Tipicità a Fermo: è il segno della ripresa
Per Alan Friedman, la manifestazione, che fa registrare un altro incredibile successo, insegna come superare la crisi e ritornare a vincere.
di Antonio Castello
“La crisi non è finita, ma da qui si può ripartire”. E' quanto ha affermato Alan Friedman intervenendo al forum d'apertura di Tipicità, il festival del made in Marche, giunta alla sua 24^ edizione. “Sono felice di essere qui, ha detto ancora l'economista, perché ho potuto ravvisare in questa rassegna elementi di unicità e di distinzione che se ben miscelati possono rappresentare l'inizio per una ripresa utile ad invertire una tendenza che sta durando anche troppo. Tipicità ha avuto il grande merito di fronteggiare la crisi guardando alla qualità, alla coesione, ma senza perdere di vista le specificità del territorio”.
Il parterre, coordinato dal Capo Redattore del TG 5, Gioacchino Bonsignore, ha visto accanto a Friedman, Nunzio Tartaglia di UBI Banca Marche e i rettori dei quattro atenei marchigiani: Camerino, Macerata, Ancona e Urbino. Ma prima del dibattito non hanno mancato di portare il loro saluto i rappresentanti delle istituzioni a cominciare dal Presidente della Regione, Luca Ceriscioli, il quale, anche lui, non ha potuto non rimarcare la longevità della manifestazione che, ha detto, “dopo 24 anni è ancora attuale e presente in tutta la sua forza che si rispecchia nella realtà economica delle Marche.
Una realtà che si fonda sulla qualità delle piccole imprese che hanno saputo conservare la propria identità, adeguandosi all'evolversi dei tempi e delle crisi”. Sul tema della coesione, si è soffermato anche il sindaco di Fermo, Paolo Calcinaro, secondo cui le Marche “debbono rimane un tutt'uno, lasciando da parte quelle velleità che qualche volta vorrebbero far emergere una identità più provinciale che regionale”.
Per la Camera di Commercio è intervenuto il Presidente Graziano Di Battista che ha evidenziato il grande ruolo degli imprenditori locali che, pure in presenza di una grave crisi economica, hanno saputo reagire, mentre per l'Anci, il presidente Maurizio Mangialardi si è soffermato sulla grande perspicacia della manifestazione che ha saputo reggere il mutare dei tempi, adeguandosi e trasformandosi all'occorrenza. La dimostrazione è venuta con le “Piccole Italie”, una rassegna di piccole identità territoriali destinata a svilupparsi nei prossimi anni.

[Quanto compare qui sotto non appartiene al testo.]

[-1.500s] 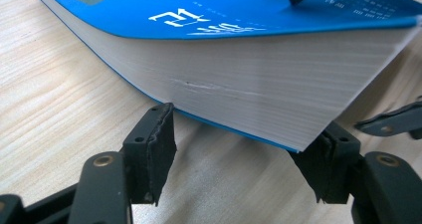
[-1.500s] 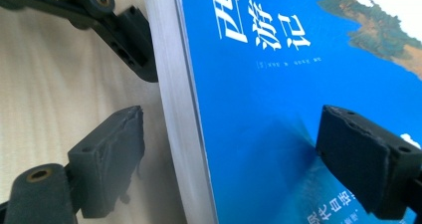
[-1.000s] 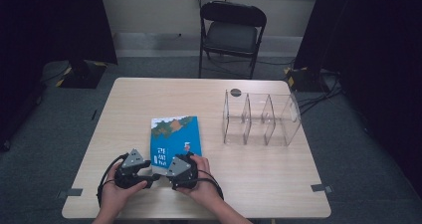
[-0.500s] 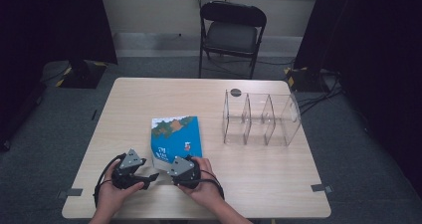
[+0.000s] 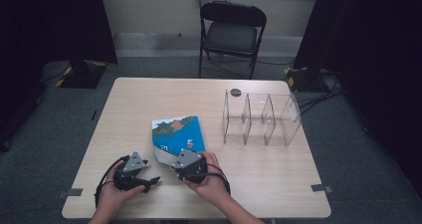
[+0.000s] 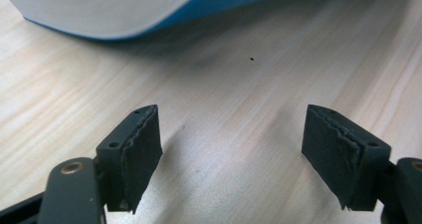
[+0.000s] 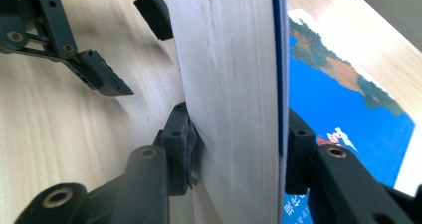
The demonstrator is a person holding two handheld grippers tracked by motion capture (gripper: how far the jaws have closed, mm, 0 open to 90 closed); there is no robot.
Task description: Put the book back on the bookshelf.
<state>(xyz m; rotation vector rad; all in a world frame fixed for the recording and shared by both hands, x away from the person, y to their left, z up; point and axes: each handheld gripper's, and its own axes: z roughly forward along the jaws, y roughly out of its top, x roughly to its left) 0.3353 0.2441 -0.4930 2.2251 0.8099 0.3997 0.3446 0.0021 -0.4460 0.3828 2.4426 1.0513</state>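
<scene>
While the right gripper [image 5: 171, 160] pinches the near edge of a blue-covered book [image 5: 178, 133], the book's near end is lifted off the wooden table [image 5: 149, 94] and its far end rests on the tabletop, left of the table's middle and towards the person's side. Right gripper view: one black pad presses the pale page block [image 7: 226, 84], the other presses the blue cover [image 7: 343, 104], which bears a map-like picture in green and brown; these jaws have just been closing, with the book between them. Left gripper [image 5: 150, 182]: held in the left hand [image 5: 112, 196] just beside the right one, low over the table, jaws spread and holding nothing; they have just been opening. Left gripper view: bare wood grain between the two pads [image 6: 134, 154], the raised blue underside of the book [image 6: 149, 5] ahead and apart from them. Right hand [image 5: 211, 181]: wrapped round its gripper near the table's front edge. Clear plastic rack [image 5: 259, 117] with upright dividers: standing on the right half of the table, well apart from the book. Small dark round thing [image 5: 236, 92]: lying just behind the rack. Black folding chair [image 5: 231, 30]: standing beyond the far edge of the table.
</scene>
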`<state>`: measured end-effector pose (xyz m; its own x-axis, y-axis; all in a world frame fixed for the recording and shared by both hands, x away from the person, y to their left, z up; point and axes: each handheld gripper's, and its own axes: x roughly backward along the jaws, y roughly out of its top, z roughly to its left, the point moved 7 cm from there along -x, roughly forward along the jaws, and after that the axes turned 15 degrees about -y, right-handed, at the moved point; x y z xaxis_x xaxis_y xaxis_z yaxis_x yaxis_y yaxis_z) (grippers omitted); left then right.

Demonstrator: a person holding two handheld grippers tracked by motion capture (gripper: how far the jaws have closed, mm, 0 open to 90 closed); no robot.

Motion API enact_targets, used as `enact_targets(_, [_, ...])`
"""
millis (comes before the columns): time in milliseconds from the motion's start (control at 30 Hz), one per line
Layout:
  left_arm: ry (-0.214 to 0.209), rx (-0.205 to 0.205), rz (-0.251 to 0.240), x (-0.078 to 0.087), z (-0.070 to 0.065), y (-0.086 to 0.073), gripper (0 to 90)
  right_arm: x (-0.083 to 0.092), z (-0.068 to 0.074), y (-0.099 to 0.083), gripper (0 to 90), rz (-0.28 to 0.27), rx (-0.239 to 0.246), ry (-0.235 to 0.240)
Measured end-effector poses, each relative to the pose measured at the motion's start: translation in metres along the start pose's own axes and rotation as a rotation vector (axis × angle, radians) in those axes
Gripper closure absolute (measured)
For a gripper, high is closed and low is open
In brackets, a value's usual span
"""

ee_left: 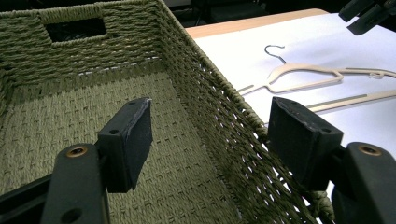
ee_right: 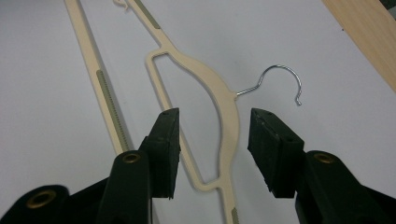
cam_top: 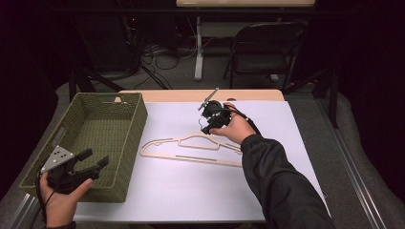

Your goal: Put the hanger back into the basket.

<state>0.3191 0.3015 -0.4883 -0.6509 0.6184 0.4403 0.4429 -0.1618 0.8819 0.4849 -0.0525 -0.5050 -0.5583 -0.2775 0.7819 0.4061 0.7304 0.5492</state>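
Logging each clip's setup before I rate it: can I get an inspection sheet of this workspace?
Surface: white table, wooden strip at the far edge.
Job's things: cream hanger lying flat, metal hook; green woven basket at the left, nothing seen inside.
Clutter: nothing seen.
Grippers: right gripper open, jaws straddling the hanger's neck; left gripper open astride the basket's wall.
Cables: loose leads on the floor.
Surroundings: folding chair, dark room.
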Motion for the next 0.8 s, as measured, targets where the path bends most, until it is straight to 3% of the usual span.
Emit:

Con oltre 200 espositori e padiglioni, il visitatore è stato proiettato in una dimensione del cibo e del territorio analogo a quanto è accaduto lo scorso anno con l'Expo di Milano dove ancor prima di accedere ad un padiglione era la curiosità per quello che si poteva trovare al suo interno che spingeva ad entrare. Probabilmente la forza di questa rassegna regionale sta proprio in questa sua capacità di incuriosire il visitatore ad un approccio che poi si realizza automaticamente davanti ad un piatto, una pietanza, un prodotto.

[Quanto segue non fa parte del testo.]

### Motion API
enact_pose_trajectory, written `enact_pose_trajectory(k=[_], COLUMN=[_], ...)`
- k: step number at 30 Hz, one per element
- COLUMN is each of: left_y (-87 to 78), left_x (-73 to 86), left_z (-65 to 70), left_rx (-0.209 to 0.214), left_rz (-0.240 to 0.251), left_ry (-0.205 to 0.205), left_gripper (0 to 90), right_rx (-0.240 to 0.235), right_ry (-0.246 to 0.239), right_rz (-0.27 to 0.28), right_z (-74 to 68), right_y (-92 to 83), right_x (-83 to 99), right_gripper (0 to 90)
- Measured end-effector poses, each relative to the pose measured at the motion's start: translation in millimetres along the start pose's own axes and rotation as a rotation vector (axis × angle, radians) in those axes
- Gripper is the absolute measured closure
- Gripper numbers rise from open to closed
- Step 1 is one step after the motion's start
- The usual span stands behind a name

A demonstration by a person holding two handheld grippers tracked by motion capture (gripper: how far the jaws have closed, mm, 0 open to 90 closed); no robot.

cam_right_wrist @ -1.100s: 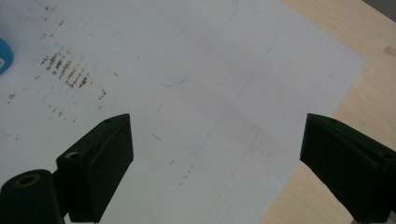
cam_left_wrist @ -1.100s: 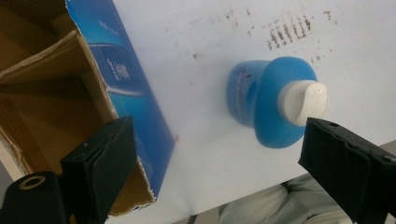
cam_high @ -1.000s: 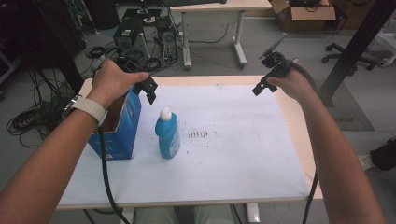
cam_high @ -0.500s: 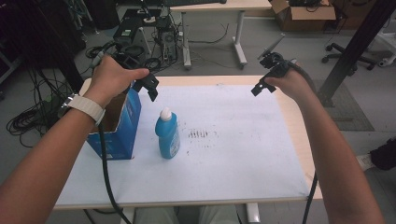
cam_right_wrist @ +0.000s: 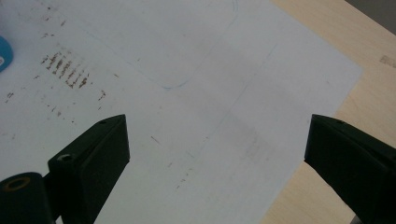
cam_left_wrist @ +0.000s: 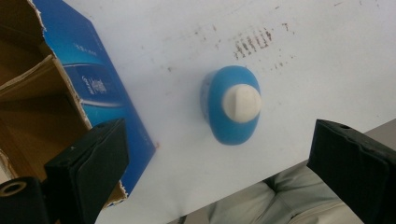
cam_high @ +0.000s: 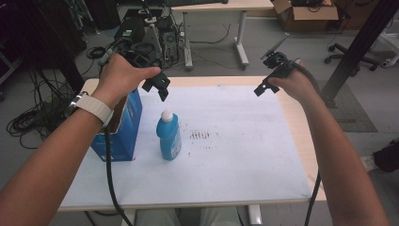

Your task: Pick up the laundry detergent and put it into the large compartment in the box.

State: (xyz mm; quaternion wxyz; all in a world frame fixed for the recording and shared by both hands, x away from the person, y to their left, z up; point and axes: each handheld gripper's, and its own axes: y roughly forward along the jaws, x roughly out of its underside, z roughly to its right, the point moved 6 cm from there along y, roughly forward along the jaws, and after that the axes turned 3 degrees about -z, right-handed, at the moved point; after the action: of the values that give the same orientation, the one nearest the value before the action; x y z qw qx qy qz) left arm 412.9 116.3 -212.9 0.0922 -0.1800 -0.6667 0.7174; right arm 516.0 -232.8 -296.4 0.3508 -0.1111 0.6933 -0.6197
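Standing off to the side here. Far left on the desk [cam_high: 291,122] there's an open blue cardboard box [cam_high: 123,127], flaps up, and the blue bottle [cam_high: 169,135] with the white cap stands upright just beside it, a small gap between them.

The left hand-held gripper [cam_high: 160,87] hangs above the bottle, jaws spread wide, nothing in them. In the left gripper view the bottle's cap [cam_left_wrist: 241,102] sits between the two jaws but closer to the middle-right, and the box wall is right under the left jaw. So my worry: if it drops straight down, that jaw could catch the box edge, or shove the bottle over, since it's tall and looks tippy. A smooth plastic body could also slip out of a shallow pinch.

The right hand-held gripper [cam_high: 266,84] is well apart over the far right of the white sheet [cam_high: 235,155], jaws also spread, holding nothing.

Writing: there's white print on the box side, too small and blurry to read. No readable brand on the bottle either.
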Motion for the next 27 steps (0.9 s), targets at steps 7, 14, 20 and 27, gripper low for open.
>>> enact_pose_trajectory(k=[7, 14, 20, 27], left_y=[5.8, 16.3, 24.9, 35.7], left_x=[1.4, 5.3, 5.8, 5.2], left_z=[8.9, 15.7, 20.7, 24.7], left_rx=[0.002, 0.025, 0.023, 0.022], left_rz=[-0.009, -0.026, -0.050, -0.046], left_ry=[0.000, 0.001, 0.005, -0.020], left_gripper=[7.1, 8.4, 8.4, 6.8], right_rx=[-0.006, -0.008, -0.012, -0.011], right_ry=[-0.014, -0.027, -0.031, -0.036], right_rz=[-0.003, -0.009, -0.008, -0.017], right_z=[-3.6, -4.6, -5.2, -5.2], right_y=[2.1, 3.4, 3.4, 3.5], right_x=[-1.6, -1.4, -1.8, -0.1], right_gripper=[6.6, 6.6, 6.6, 6.6])
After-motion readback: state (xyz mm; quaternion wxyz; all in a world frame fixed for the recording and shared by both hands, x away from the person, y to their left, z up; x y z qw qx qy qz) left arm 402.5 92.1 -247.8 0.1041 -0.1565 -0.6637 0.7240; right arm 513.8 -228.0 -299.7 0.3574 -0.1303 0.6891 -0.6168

Ad un giorno dalla chiusura (la manifestazione, chiude i battenti questa sera) già si parla di un successo senza riscontri e non solo per quanto ha saputo mostrare attraverso una galleria di prodotti unici (pane e pizza, olive ascolane e brodetto alla sangiovese, olio e salumi, formaggio, marmellate e miele per arrivare alla mela rossa dei Monti Sibillini, senza dimenticare la birra la cui produzione sta lievitando abnormemente), quanto, soprattutto per i messaggi lanciati nei settori della ricerca, della produzione e della vendita. Ma non si pensi soltanto al cibo al vino. Perché il “saper fare” nelle Marche percorre molte altre filiere a cominciare da quello della moda e dell'artigianato.
Visitando gli stand del Forum Fermo che ha ospitato l'evento, si è potuto scoprire che la capacità della gente marchigiana si riflette anche nel fare scarpe e cappelli, borse, gioielli e tantissime altre cose.